[Task instructions]:
Retype all the entries word for word, but omit the pictures.

[Given data]:
>>>

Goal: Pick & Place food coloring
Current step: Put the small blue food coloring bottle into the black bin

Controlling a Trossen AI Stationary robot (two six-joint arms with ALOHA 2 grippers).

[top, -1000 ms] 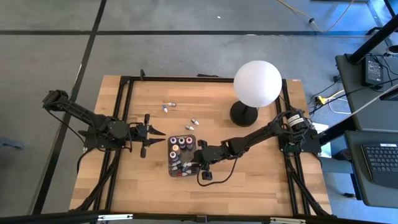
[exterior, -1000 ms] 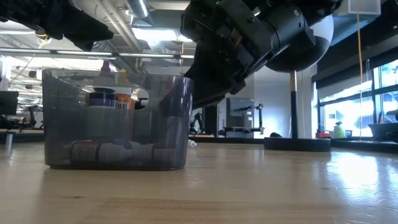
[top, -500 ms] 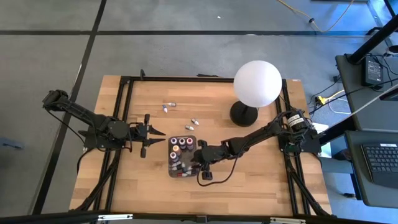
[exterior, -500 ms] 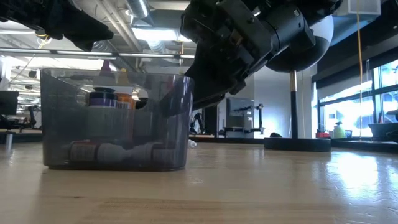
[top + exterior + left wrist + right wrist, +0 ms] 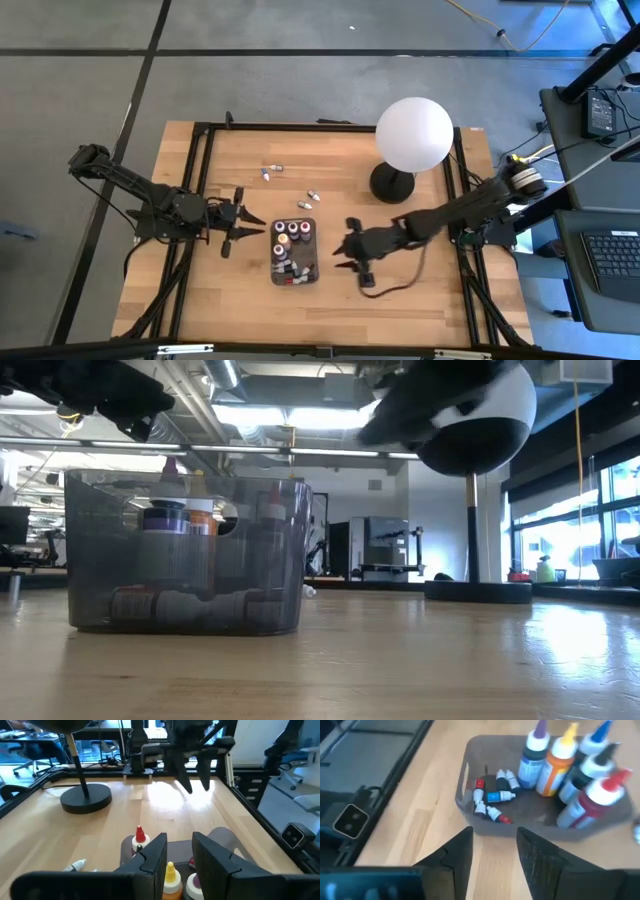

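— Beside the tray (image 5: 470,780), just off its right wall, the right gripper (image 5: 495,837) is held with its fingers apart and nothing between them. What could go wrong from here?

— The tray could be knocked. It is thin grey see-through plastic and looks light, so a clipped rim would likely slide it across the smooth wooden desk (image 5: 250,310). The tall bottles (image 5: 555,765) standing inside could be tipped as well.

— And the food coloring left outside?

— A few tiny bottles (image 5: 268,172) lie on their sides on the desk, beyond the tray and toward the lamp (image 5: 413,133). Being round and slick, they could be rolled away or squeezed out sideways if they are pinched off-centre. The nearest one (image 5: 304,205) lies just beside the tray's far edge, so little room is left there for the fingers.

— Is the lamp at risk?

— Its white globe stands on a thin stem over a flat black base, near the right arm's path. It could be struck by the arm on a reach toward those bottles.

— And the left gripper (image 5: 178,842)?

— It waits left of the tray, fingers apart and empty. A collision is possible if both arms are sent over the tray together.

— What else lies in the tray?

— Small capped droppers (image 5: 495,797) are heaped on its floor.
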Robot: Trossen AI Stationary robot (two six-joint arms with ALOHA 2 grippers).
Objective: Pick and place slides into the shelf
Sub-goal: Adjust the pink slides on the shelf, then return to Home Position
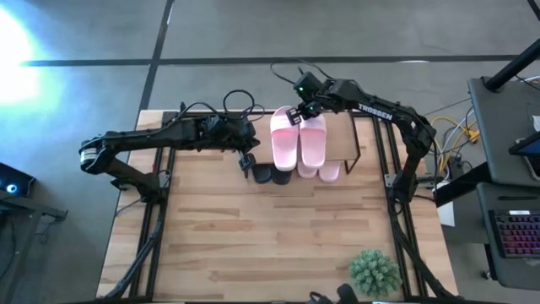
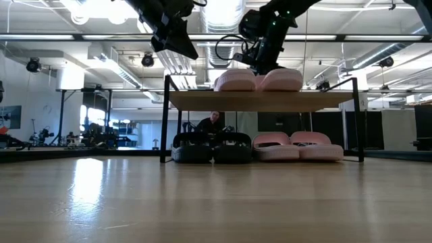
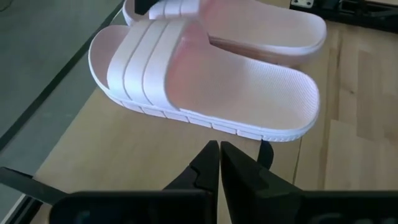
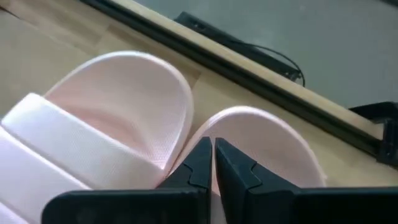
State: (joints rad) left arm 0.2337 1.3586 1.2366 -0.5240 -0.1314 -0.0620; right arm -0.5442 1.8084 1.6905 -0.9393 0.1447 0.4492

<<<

[Exercise response]:
Goal: Pick & Place food coloring
Current step: Put the small blue food coloring bottle into the black bin

Controlling a Trossen AI Stationary robot (two six-joint arms with ALOHA 2 grippers).

[top, -1000 ms] 
[exterior, -1000 ms] 
[top, -500 ms] 
[exterior, -500 ms] 
[top + exterior + left wrist + right wrist, +0 ms] 

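— Beside the tray (image 5: 470,780), just off its right wall, the right gripper (image 5: 495,837) is held with its fingers apart and nothing between them. What could go wrong from here?

— The tray could be knocked. It is thin grey see-through plastic and looks light, so a clipped rim would likely slide it across the smooth wooden desk (image 5: 250,310). The tall bottles (image 5: 555,765) standing inside could be tipped as well.

— And the food coloring left outside?

— A few tiny bottles (image 5: 268,172) lie on their sides on the desk, beyond the tray and toward the lamp (image 5: 413,133). Being round and slick, they could be rolled away or squeezed out sideways if they are pinched off-centre. The nearest one (image 5: 304,205) lies just beside the tray's far edge, so little room is left there for the fingers.

— Is the lamp at risk?

— Its white globe stands on a thin stem over a flat black base, near the right arm's path. It could be struck by the arm on a reach toward those bottles.

— And the left gripper (image 5: 178,842)?

— It waits left of the tray, fingers apart and empty. A collision is possible if both arms are sent over the tray together.

— What else lies in the tray?

— Small capped droppers (image 5: 495,797) are heaped on its floor.
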Robot: Trossen AI Stationary robot (two six-joint arms with ALOHA 2 grippers).
Objective: Pick and place slides into the shelf
Sub-goal: Adjust the pink slides on the shelf, then return to Home Position
State: (joints rad) left arm 0.2337 1.3586 1.2366 -0.5240 -0.1314 -0.0620; right arm -0.5442 1.8084 1.6905 -0.9393 0.1447 0.4492

The exercise is finished and nothing remains.